Task description
The material below has pictures in it. Set down only the lines from the line containing "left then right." through the line containing "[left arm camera", word for word, and leave the pictures behind.

Source records

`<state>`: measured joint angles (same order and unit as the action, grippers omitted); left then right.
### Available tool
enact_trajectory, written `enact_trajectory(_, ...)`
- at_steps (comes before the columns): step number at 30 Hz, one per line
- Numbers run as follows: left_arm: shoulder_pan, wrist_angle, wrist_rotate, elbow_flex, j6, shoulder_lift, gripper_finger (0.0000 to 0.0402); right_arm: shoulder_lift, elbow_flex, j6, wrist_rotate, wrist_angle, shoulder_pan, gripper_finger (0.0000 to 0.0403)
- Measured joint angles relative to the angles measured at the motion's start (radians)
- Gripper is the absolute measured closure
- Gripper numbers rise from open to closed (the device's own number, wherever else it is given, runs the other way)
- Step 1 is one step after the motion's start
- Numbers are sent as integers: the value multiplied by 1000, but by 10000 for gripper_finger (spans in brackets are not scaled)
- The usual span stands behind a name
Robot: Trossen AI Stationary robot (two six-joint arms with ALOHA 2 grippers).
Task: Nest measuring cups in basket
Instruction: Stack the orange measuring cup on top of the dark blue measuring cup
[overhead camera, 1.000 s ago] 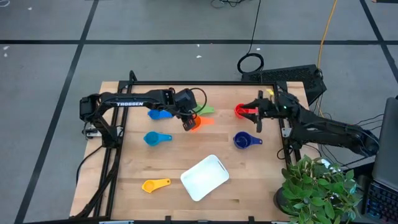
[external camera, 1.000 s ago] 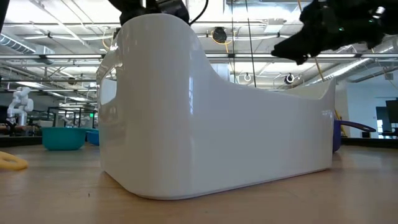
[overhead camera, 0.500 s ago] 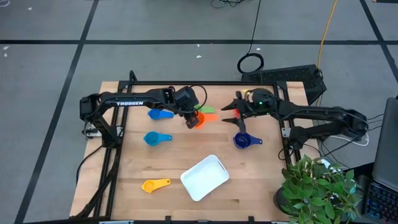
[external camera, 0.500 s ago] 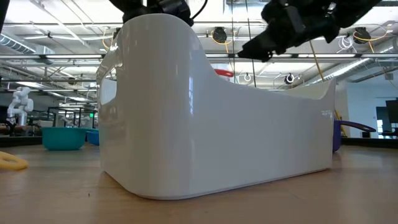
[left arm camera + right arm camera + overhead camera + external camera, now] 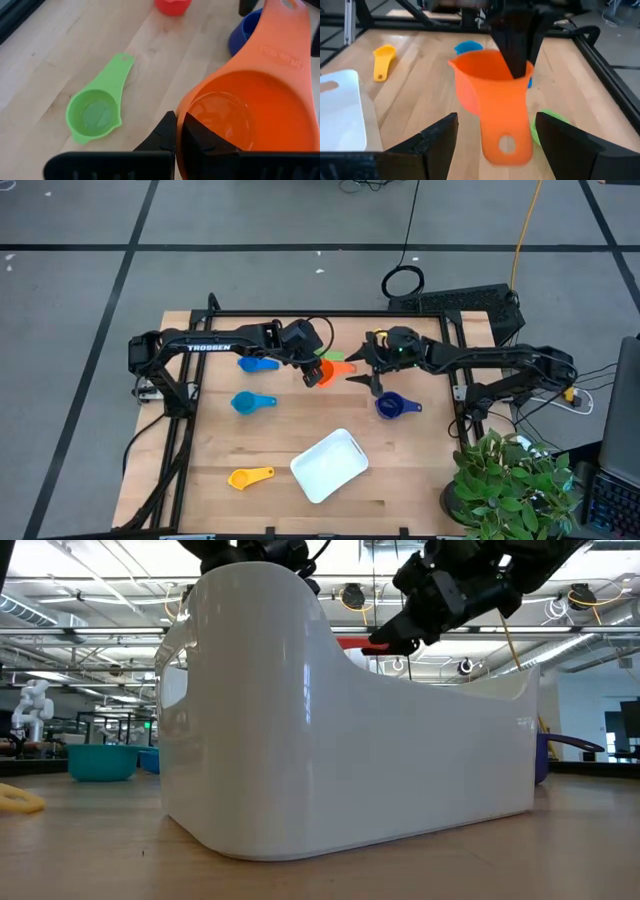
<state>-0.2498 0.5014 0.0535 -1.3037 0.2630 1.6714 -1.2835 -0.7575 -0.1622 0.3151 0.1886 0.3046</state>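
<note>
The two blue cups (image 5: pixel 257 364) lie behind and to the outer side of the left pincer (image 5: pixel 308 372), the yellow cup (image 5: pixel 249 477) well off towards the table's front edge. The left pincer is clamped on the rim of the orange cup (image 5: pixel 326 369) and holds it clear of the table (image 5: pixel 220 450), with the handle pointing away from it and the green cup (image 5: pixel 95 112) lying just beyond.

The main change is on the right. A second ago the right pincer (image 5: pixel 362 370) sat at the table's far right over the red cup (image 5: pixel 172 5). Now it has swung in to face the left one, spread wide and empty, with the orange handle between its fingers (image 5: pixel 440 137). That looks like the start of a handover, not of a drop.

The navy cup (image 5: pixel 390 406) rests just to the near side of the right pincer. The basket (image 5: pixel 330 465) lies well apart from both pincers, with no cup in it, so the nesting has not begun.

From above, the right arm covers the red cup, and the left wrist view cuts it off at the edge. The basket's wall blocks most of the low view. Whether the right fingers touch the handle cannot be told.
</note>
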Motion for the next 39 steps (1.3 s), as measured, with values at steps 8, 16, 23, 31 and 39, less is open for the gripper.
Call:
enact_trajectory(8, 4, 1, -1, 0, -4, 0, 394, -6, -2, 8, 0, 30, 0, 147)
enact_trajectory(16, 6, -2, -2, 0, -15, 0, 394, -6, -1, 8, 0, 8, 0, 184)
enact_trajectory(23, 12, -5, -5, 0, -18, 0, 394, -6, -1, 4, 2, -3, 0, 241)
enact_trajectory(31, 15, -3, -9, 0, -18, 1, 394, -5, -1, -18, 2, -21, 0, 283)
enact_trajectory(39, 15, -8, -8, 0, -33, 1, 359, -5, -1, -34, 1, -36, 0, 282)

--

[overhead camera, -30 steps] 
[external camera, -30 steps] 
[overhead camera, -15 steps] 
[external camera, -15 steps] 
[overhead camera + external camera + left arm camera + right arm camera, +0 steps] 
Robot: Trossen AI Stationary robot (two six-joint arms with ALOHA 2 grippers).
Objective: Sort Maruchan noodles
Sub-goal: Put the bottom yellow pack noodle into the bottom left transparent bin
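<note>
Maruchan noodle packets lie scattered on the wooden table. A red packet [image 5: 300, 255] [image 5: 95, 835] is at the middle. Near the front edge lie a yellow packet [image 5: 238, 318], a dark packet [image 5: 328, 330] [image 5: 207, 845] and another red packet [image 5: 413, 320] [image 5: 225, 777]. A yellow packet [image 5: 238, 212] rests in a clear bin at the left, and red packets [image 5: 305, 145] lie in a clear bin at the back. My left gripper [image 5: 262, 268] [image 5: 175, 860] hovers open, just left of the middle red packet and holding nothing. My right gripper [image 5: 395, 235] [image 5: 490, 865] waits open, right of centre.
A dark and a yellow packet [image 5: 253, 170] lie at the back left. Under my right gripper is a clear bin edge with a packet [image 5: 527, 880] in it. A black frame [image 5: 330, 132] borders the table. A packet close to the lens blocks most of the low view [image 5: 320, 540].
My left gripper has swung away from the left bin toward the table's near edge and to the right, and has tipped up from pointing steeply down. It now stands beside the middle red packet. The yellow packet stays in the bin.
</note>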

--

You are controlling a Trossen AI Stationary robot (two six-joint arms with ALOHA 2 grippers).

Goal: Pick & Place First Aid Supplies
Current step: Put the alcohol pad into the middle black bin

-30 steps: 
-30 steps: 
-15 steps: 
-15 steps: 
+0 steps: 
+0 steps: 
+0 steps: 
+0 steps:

Answer to this problem
`<state>`: measured joint angles (same order and unit as the action, grippers omitted); left then right.
### Available tool
enact_trajectory, written `enact_trajectory(_, ...)`
- at_steps (comes before the columns): step number at 30 Hz, one per line
- Numbers run as follows: left_arm: shoulder_pan, wrist_angle, wrist_rotate, elbow_flex, j6, shoulder_lift, gripper_finger (0.0000 to 0.0402); right_arm: shoulder_lift, elbow_flex, j6, wrist_rotate, wrist_angle, shoulder_pan, gripper_finger (0.0000 to 0.0403)
- Measured joint angles relative to the angles measured at the motion's start (radians)
- Gripper is the absolute measured closure
- Gripper numbers rise from open to closed (the device's own number, wherever else it is given, runs the other way)
- Step 1 is one step after the motion's start
- Numbers are sent as integers: the value multiplied by 1000, but by 10000 for gripper_finger (spans in brackets are not scaled)
- The usual span stands behind a name
Robot: Trossen AI Stationary robot (two six-joint arms with ALOHA 2 grippers).
Task: Nest measuring cups in basket
Instruction: Stack the orange measuring cup on top of the dark blue measuring cup
[overhead camera, 1.000 s ago] 
[external camera, 1.000 s ago] 
[overhead camera, 0.500 s ago] 
[external camera, 0.500 s ago] 
[left arm camera + right arm camera + overhead camera + external camera, now] 

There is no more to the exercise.